TASK REQUIREMENTS:
In full and word for word, print the data below.

▶

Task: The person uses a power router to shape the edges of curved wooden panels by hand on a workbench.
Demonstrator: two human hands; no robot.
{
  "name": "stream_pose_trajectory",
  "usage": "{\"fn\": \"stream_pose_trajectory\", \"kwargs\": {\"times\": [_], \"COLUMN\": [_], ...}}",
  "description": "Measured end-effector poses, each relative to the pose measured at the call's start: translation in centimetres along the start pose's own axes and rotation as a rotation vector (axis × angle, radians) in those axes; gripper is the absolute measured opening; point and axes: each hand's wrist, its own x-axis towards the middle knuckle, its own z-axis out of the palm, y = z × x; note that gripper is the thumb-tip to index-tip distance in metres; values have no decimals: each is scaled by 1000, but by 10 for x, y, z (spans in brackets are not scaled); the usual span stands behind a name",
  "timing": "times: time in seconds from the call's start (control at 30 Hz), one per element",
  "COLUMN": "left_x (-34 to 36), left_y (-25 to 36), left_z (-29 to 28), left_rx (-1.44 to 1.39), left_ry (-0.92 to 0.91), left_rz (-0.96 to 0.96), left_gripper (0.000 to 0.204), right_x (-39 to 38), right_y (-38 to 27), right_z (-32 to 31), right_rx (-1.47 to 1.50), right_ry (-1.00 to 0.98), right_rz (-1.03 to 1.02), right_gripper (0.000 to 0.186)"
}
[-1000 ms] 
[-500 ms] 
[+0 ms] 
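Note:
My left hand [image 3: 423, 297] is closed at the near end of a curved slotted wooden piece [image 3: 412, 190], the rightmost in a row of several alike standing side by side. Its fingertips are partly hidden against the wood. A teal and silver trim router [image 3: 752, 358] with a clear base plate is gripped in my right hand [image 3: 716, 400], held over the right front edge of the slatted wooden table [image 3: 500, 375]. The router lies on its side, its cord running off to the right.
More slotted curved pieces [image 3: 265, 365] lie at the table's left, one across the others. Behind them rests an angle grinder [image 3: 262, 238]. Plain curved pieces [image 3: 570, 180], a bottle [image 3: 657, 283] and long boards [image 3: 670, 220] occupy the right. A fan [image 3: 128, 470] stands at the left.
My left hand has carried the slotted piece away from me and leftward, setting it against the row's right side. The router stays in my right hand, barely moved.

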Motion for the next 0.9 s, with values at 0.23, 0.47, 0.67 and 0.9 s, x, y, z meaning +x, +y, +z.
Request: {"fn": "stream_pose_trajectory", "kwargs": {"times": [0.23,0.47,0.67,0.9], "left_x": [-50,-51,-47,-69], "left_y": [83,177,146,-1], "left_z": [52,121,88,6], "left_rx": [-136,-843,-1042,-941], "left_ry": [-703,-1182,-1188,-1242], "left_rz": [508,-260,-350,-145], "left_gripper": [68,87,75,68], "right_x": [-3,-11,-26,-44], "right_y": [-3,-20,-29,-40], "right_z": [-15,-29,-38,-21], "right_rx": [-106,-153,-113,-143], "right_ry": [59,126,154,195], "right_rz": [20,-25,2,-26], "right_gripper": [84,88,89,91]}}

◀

SOLVED EXERCISE:
Task: The person uses a power router to shape the edges of curved wooden panels by hand on a workbench.
Demonstrator: two human hands; no robot.
{
  "name": "stream_pose_trajectory",
  "usage": "{\"fn\": \"stream_pose_trajectory\", \"kwargs\": {\"times\": [_], \"COLUMN\": [_], ...}}",
  "description": "Measured end-effector poses, each relative to the pose measured at the call's start: translation in centimetres along the start pose's own axes and rotation as a rotation vector (axis × angle, radians) in those axes; gripper is the absolute measured opening; point and axes: each hand's wrist, its own x-axis towards the middle knuckle, its own z-axis out of the palm, y = z × x; note that gripper is the thumb-tip to index-tip distance in metres; values have no decimals: each is scaled by 1000, but by 10 for x, y, z (spans in brackets are not scaled); the usual span stands behind a name",
  "timing": "times: time in seconds from the call's start (control at 30 Hz), one per element",
  "COLUMN": "left_x (-34 to 36), left_y (-25 to 36), left_z (-29 to 28), left_rx (-1.44 to 1.39), left_ry (-0.92 to 0.91), left_rz (-0.96 to 0.96), left_gripper (0.000 to 0.204), right_x (-39 to 38), right_y (-38 to 27), right_z (-32 to 31), right_rx (-1.47 to 1.50), right_ry (-1.00 to 0.98), right_rz (-1.03 to 1.02), right_gripper (0.000 to 0.186)"
}
[-1000 ms] 
[-500 ms] 
[+0 ms] 
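Note:
My left hand [image 3: 423, 297] is closed at the near end of a curved slotted wooden piece [image 3: 412, 190], the rightmost in a row of several alike standing side by side. Its fingertips are partly hidden against the wood. A teal and silver trim router [image 3: 752, 358] with a clear base plate is gripped in my right hand [image 3: 716, 400], held over the right front edge of the slatted wooden table [image 3: 500, 375]. The router lies on its side, its cord running off to the right.
More slotted curved pieces [image 3: 265, 365] lie at the table's left, one across the others. Behind them rests an angle grinder [image 3: 262, 238]. Plain curved pieces [image 3: 570, 180], a bottle [image 3: 657, 283] and long boards [image 3: 670, 220] occupy the right. A fan [image 3: 128, 470] stands at the left.
My left hand has carried the slotted piece away from me and leftward, setting it against the row's right side. The router stays in my right hand, barely moved.
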
Motion for the next 0.9 s, with values at 0.23, 0.47, 0.67 and 0.9 s, x, y, z meaning +x, +y, +z.
Request: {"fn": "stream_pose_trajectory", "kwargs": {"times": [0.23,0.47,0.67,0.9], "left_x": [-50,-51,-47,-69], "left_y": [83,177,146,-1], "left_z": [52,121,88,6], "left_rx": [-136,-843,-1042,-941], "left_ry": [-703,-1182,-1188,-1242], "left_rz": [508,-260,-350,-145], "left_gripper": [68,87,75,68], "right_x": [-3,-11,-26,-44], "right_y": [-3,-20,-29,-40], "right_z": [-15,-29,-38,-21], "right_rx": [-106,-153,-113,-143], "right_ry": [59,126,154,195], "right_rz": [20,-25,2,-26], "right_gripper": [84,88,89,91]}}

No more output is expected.